There is every reason to expect that this sort of outrage will recur once it becomes more broadly apparent that Tehran covered up thousands of coronavirus-related deaths for weeks on end. And just as the protests in November and January decried the regime for its obvious disinterest in the physical safety and economic security of its people, the public is sure to stage a fierce response to those government actions that made the present crisis so much more deadly than it might have been.

But in light of the “Asra” analysis and the measures actually taken by the regime afterward, it is clear that when Iranians next rise up against the government, they will be facing an ever greater challenge from repressive institutions like the Islamic Revolutionary Guard Corps (IRGC). Khamenei ordered the IRGC and other Iranian armed forces to take the lead in responding to the coronavirus epidemic. Ostensibly, their mission is to enforce social distancing protocols, but in practice this has begun a process of consolidating powers that had already-been ascendant for the IRGC and its allies.

Given his close association with the think tank that prepared last week’s analysis, Khamenei is surely responding to its warning that “dangerous rebellions” are very likely in the aftermath of the regime’s bungled response to a public health crisis. Neither analysts nor Iranian officials seem to have much confidence in the regime’s ability to improve upon that response. So instead, they focus on shoring up the paramilitary safeguards against that regime’s overthrow.
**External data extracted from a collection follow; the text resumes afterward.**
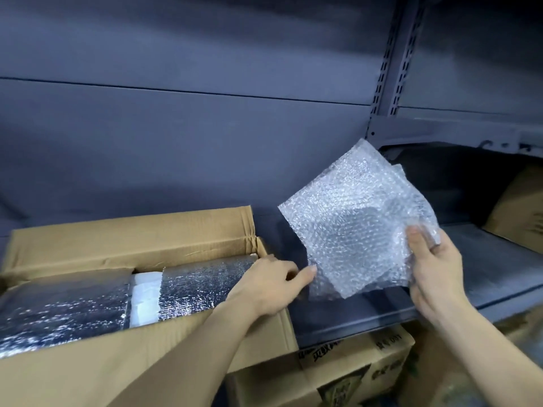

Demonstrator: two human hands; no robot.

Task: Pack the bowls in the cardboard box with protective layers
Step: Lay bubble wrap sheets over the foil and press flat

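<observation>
Right hand (435, 259) pinches bubble wrap (352, 218) beside box (132, 233)

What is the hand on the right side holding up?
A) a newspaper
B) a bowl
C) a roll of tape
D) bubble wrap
D: the right hand pinches a clear, bumpy sheet of bubble wrap by its corner, with the thumb on the front of it.
</observation>
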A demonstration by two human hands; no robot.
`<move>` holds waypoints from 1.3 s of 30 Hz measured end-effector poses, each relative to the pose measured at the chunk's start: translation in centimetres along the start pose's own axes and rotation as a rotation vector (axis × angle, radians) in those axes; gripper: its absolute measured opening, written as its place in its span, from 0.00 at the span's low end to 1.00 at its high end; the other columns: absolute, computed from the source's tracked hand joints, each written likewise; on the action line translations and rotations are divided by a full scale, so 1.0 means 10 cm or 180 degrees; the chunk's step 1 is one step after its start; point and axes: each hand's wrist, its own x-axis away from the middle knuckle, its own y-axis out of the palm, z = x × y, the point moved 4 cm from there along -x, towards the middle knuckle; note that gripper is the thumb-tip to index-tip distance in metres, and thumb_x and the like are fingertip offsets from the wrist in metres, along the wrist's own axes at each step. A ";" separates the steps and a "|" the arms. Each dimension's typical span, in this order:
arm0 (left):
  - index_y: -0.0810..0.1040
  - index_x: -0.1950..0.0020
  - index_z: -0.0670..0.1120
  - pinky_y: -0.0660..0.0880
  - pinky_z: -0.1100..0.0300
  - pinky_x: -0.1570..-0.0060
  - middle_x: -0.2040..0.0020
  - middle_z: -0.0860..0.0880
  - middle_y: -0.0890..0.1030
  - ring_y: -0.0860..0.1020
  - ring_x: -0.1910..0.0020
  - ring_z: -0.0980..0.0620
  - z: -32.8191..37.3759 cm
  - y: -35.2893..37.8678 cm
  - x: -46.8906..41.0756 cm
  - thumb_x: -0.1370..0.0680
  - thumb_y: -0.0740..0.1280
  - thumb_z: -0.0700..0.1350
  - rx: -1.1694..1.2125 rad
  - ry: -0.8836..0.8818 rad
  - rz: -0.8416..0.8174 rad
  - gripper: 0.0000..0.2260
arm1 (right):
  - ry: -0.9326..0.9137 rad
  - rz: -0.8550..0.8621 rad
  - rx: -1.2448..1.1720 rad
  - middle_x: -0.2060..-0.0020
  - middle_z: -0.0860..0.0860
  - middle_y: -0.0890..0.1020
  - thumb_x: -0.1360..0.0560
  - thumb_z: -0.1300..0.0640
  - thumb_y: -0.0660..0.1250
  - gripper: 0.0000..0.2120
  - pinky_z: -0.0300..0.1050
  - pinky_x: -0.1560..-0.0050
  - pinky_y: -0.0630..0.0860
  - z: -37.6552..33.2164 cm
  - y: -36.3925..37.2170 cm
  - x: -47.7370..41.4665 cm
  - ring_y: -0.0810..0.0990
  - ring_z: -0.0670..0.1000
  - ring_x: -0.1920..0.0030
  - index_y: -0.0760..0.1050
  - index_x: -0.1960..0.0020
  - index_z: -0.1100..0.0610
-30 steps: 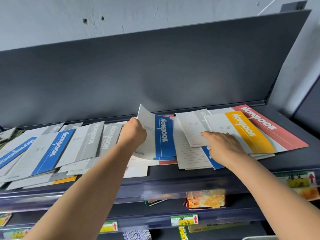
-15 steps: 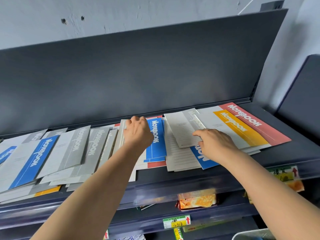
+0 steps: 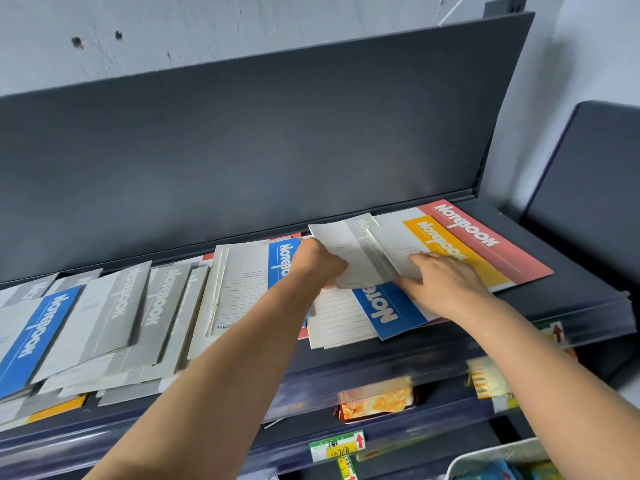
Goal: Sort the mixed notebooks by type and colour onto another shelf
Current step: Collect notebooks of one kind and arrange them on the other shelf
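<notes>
Left hand (image 3: 317,264) on grey notebook (image 3: 348,252) (left edge)

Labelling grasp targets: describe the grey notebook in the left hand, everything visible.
The grey notebook is thin, card-covered: pale front with printed lines, grey band with white lettering. Left hand grips its near-left edge. It lies over the blue notebook; the yellow notebook overlaps its right side.

matt paper notebooks (image 3: 239,282), smooth shelf (image 3: 571,292).
</notes>
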 end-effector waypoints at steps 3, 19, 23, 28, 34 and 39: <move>0.73 0.47 0.39 0.79 0.53 0.53 0.53 0.44 0.79 0.78 0.55 0.45 0.03 0.11 0.00 0.25 0.68 0.39 0.0356 0.0015 -0.0050 0.08 | -0.0225 -0.0012 -0.0299 0.35 0.48 0.76 0.19 0.43 0.54 0.20 0.47 0.43 0.72 -0.03 -0.04 0.05 0.75 0.52 0.38 0.69 0.31 0.49; 0.74 0.42 0.40 0.82 0.53 0.62 0.50 0.42 0.81 0.81 0.54 0.43 0.00 0.13 0.25 0.23 0.65 0.35 0.1179 -0.0188 -0.0338 0.10 | -0.0546 -0.0081 -0.0749 0.29 0.50 0.69 0.18 0.53 0.53 0.21 0.52 0.36 0.69 -0.37 -0.03 -0.02 0.68 0.56 0.31 0.60 0.26 0.41; 0.77 0.45 0.40 0.82 0.47 0.57 0.49 0.43 0.82 0.81 0.53 0.40 -0.11 -0.35 0.06 0.29 0.58 0.37 0.0883 -0.0062 0.0612 0.15 | -0.0445 0.0030 -0.0284 0.27 0.52 0.65 0.22 0.42 0.59 0.29 0.56 0.34 0.68 -0.31 0.01 0.03 0.63 0.58 0.28 0.57 0.25 0.50; 0.73 0.43 0.43 0.81 0.48 0.59 0.49 0.45 0.79 0.79 0.52 0.42 -0.23 -0.68 0.08 0.26 0.57 0.39 0.0393 0.0117 0.0901 0.13 | -0.0270 -0.0521 -0.0162 0.37 0.51 0.70 0.47 0.20 0.64 0.47 0.58 0.38 0.68 -0.31 0.12 0.10 0.66 0.57 0.34 0.67 0.35 0.45; 0.73 0.44 0.42 0.80 0.52 0.64 0.48 0.44 0.80 0.80 0.52 0.42 -0.42 -0.86 0.08 0.23 0.57 0.37 0.0520 0.0020 0.0919 0.10 | -0.0519 -0.0640 -0.0556 0.43 0.47 0.77 0.37 0.30 0.69 0.34 0.48 0.50 0.76 -0.51 0.05 0.14 0.76 0.51 0.46 0.71 0.37 0.47; 0.72 0.41 0.41 0.76 0.50 0.58 0.49 0.43 0.80 0.79 0.52 0.43 -0.62 -0.94 0.24 0.19 0.61 0.37 0.1117 -0.0170 0.0403 0.08 | -0.0341 -0.0220 -0.1778 0.36 0.55 0.76 0.18 0.45 0.51 0.27 0.51 0.45 0.73 -0.88 0.00 0.04 0.76 0.56 0.42 0.53 0.23 0.54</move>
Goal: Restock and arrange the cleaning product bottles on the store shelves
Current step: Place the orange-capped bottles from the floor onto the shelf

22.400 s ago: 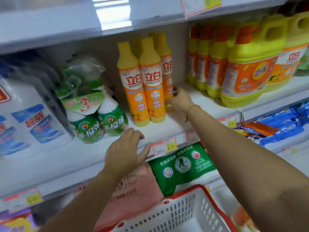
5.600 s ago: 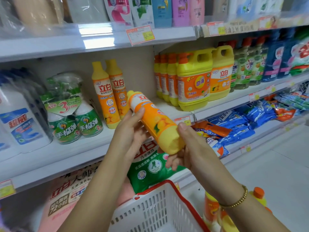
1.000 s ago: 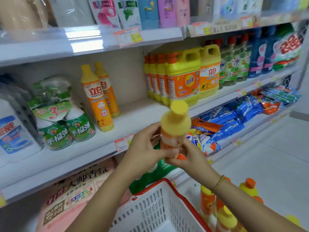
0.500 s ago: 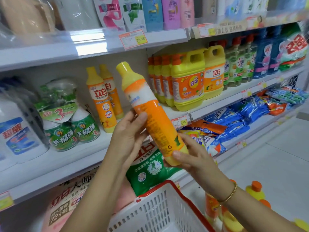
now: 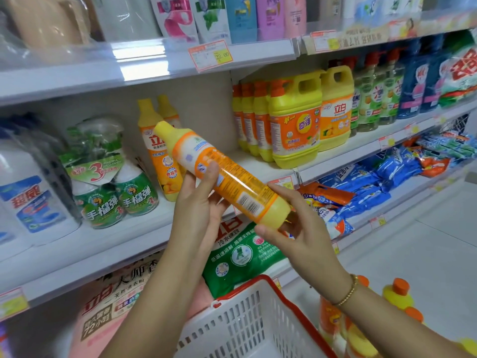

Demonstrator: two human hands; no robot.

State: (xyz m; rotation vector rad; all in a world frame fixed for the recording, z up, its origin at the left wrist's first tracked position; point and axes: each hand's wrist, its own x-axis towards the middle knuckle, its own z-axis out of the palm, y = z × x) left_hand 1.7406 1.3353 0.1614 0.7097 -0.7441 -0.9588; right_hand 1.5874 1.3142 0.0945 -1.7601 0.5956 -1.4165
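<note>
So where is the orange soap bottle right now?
Head view, centre: the orange soap bottle lies tilted between the left hand and right hand, above the white basket.

Thin gold beaded bracelet (image 5: 347, 291) at wrist of right hand (image 5: 307, 233); forearms bare.
</note>
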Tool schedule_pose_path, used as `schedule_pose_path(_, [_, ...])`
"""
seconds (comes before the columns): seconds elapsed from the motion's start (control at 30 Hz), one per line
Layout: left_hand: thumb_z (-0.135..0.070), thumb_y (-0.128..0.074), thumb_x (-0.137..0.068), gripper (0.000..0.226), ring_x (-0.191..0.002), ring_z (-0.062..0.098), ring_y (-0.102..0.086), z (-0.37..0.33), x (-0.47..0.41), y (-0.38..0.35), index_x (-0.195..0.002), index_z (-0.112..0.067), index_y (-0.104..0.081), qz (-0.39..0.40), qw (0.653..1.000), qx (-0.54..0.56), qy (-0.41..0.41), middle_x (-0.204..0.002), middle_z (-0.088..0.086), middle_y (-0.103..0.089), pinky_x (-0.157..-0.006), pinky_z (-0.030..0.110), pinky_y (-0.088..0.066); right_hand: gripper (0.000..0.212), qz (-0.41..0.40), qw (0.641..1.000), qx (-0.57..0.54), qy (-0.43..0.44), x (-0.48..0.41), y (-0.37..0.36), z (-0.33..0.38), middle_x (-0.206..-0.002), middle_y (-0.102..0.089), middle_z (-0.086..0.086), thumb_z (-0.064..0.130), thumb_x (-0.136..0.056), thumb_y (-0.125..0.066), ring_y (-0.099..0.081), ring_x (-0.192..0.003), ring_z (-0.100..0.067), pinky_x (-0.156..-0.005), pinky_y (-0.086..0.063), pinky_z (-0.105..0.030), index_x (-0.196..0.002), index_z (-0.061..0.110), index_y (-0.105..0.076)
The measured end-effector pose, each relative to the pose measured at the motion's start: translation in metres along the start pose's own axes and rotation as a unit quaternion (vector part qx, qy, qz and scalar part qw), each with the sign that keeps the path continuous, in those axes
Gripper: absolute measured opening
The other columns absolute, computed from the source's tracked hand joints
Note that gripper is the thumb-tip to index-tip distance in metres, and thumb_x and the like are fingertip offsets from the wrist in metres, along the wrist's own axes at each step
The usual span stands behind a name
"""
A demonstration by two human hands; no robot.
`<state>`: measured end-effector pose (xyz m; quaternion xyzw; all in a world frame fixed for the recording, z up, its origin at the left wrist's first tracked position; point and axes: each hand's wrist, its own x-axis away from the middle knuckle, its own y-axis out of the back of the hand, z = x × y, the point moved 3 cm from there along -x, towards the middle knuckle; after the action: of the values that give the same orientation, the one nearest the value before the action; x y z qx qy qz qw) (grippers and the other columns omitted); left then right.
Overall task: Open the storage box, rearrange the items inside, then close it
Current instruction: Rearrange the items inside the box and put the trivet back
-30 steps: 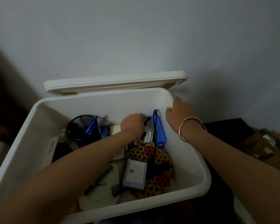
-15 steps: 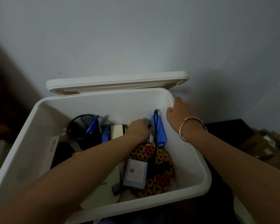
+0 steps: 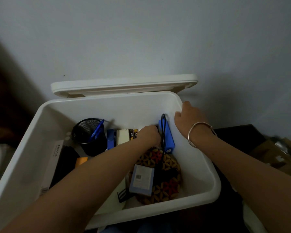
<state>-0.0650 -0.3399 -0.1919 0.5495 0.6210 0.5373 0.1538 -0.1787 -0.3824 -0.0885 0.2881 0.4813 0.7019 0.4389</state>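
**Storage box: handling during rearrangement**

The storage box [image 3: 216, 185] is standing open against a pale wall, with its lid [image 3: 124, 84] leaning upright behind the far rim. Judging by its appearance, the box is moulded white plastic: smooth, thin-walled and rounded at the corners. It is likely to be light in itself and to flex slightly under load, so the rolled rim is offering the best hold.

The hands are working apart. The left hand [image 3: 149, 134] is reaching down to the far end of the box, just beside a blue power bank [image 3: 168, 140] and its black cable [image 3: 163, 118]. Its fingers are hidden, so whether they are gripping anything cannot be told. The right hand [image 3: 188, 120] is resting across the far right rim with its fingers loose, apparently steadying the box.

The contents are differing widely in handling:

- The power bank is rigid and probably dense; take it by its long sides, not by the limp cable.
- The batteries [image 3: 134, 132] are lying near the far wall, small, smooth and liable to roll.
- The black mesh pen holder [image 3: 89, 137] is standing upright with a blue pen [image 3: 97, 130] in it; lift it by the wall to avoid tipping.
- The round floral mat [image 3: 166, 185] is lying flat under a small blue-grey carton [image 3: 142, 179], with a black comb [image 3: 123, 195] beside it.
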Motion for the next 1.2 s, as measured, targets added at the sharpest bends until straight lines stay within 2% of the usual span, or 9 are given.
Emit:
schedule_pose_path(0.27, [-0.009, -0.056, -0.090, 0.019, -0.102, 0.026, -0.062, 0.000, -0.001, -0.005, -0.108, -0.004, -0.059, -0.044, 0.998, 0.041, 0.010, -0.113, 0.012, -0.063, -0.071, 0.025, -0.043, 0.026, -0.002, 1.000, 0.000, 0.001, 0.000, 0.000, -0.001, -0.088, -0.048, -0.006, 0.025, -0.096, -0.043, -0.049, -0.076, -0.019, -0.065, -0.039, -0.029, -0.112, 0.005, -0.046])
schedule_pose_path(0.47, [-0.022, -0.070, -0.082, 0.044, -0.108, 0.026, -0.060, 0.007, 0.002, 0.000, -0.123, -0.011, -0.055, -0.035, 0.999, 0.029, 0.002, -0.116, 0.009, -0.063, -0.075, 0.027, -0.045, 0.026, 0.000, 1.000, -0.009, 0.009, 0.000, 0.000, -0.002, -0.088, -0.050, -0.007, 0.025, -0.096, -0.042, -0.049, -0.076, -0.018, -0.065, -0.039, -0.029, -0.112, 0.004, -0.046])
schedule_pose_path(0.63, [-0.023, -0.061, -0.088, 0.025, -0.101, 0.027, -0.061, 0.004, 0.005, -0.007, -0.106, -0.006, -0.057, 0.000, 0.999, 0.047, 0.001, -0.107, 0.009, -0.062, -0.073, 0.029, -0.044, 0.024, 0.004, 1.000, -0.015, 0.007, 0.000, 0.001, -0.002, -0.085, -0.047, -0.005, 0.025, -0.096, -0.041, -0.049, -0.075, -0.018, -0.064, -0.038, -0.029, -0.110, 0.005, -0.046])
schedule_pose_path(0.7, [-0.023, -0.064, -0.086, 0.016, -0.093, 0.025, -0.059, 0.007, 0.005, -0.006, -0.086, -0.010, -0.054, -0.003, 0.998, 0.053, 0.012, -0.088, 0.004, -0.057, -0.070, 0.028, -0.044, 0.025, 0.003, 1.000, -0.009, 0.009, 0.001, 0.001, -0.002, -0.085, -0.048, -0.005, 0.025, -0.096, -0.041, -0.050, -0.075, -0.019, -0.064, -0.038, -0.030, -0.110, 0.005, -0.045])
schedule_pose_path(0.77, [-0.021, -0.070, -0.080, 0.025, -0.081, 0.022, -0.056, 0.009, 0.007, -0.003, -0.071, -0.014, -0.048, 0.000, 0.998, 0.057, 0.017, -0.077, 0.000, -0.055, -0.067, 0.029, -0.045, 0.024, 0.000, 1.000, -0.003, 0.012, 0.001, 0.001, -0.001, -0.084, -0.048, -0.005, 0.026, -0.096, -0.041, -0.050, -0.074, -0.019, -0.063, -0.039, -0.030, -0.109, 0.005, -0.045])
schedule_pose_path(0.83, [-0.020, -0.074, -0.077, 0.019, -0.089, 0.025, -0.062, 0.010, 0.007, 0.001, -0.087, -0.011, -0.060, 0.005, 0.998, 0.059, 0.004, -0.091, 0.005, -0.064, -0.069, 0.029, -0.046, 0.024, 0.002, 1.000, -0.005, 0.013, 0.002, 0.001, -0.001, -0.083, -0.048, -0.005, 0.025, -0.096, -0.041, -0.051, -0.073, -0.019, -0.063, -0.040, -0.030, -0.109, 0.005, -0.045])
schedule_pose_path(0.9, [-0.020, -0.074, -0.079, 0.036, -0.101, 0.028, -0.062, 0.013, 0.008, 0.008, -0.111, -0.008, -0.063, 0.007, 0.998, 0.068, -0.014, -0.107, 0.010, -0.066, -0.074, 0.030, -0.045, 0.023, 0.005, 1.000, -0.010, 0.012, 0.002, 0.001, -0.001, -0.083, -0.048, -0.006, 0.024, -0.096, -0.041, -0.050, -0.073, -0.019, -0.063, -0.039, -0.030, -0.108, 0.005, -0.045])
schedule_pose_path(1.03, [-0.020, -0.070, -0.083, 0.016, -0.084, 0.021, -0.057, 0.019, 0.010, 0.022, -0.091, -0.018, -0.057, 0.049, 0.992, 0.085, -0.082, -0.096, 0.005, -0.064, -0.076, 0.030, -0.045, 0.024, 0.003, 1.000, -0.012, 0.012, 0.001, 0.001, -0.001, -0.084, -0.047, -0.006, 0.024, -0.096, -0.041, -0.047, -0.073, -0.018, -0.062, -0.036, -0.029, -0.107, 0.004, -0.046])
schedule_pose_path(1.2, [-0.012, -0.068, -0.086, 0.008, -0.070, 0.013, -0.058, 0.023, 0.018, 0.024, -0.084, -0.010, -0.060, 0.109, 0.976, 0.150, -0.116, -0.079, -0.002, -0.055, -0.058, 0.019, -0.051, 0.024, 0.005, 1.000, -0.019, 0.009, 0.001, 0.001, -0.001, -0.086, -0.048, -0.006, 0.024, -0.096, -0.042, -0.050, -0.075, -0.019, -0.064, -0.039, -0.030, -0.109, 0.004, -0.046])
The consequences could be nearly as deadly as the epidemic itself. During the November uprising, the IRGC and other armed forces killed more than 1,500 protesters. But this did not stop them from returning to the streets two months later, and the heightened risk of government backlash is not likely to stop them from coming out in force once again after this epidemic is over, and renewing their explicit calls for regime change.